*TASK TO COMPLETE*.
Beginning with the line that contains "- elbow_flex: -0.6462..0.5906" in the material below, print each line exactly until the line that contains "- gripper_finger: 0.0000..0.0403" has been printed, then stop.

*DATASET EXCERPT*.
- Opening Delimiter -
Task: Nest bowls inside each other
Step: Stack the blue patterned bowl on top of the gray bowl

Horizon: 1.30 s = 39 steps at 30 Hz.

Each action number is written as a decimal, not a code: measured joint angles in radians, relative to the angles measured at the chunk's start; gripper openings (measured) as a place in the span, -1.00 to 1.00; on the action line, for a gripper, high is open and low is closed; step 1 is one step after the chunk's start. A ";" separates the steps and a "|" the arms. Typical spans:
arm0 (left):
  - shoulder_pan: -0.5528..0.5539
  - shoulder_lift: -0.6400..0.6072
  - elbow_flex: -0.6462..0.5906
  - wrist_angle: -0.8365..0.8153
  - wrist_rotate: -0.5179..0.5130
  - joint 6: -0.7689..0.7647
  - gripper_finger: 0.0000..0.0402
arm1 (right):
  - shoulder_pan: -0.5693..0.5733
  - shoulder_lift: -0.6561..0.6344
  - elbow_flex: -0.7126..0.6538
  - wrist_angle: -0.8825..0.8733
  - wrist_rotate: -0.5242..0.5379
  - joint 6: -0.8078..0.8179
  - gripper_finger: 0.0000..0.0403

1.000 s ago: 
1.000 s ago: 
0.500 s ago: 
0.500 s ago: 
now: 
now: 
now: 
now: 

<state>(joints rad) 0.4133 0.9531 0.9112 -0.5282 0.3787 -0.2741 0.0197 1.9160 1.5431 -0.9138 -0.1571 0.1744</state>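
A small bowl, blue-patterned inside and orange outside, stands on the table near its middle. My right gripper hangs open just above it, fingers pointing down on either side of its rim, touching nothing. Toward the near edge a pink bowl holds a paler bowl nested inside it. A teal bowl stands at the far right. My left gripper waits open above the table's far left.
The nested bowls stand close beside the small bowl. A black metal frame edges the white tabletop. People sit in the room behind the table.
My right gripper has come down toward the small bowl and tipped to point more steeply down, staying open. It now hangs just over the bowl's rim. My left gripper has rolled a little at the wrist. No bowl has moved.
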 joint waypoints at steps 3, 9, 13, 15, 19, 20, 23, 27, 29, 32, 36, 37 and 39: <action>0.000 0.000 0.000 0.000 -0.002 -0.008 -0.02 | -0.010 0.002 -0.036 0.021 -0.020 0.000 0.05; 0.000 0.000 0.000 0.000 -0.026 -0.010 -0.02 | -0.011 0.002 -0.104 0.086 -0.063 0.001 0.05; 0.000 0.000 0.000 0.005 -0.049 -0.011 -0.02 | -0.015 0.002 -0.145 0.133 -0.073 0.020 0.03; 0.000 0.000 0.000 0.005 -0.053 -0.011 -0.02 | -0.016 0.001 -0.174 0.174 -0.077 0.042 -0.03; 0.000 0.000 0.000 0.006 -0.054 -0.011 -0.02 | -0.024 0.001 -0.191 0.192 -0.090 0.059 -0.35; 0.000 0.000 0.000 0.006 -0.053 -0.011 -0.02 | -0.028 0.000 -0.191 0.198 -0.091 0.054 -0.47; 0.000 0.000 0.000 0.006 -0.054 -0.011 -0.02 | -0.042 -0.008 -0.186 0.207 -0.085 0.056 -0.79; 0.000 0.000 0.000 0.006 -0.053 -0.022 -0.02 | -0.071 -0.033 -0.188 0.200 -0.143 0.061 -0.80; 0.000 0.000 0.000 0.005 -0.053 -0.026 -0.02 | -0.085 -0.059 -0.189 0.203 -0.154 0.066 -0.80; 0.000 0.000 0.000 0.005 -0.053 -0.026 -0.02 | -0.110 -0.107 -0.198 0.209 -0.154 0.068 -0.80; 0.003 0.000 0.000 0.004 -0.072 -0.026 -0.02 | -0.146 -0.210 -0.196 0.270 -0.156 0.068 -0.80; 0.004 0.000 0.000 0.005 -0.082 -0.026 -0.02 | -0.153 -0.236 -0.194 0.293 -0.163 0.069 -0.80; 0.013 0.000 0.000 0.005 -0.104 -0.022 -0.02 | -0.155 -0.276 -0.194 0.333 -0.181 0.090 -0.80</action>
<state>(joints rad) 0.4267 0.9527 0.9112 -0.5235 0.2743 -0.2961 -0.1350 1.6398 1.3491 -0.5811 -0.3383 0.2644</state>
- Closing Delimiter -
*TASK RESULT*.
  - elbow_flex: -0.6462..0.5906
  - wrist_angle: -0.8365..0.8153
  - wrist_rotate: -0.5179..0.5130
  - joint 6: -0.7689..0.7647
  - gripper_finger: 0.0000..0.0402
arm1 (right):
  - shoulder_pan: -0.5693..0.5733
  - shoulder_lift: -0.6561..0.6344
  - elbow_flex: -0.7126..0.6538
  - wrist_angle: -0.8825..0.8733
  - wrist_rotate: -0.5242..0.5379
  - joint 6: -0.8078..0.8179
  - gripper_finger: 0.0000..0.0403

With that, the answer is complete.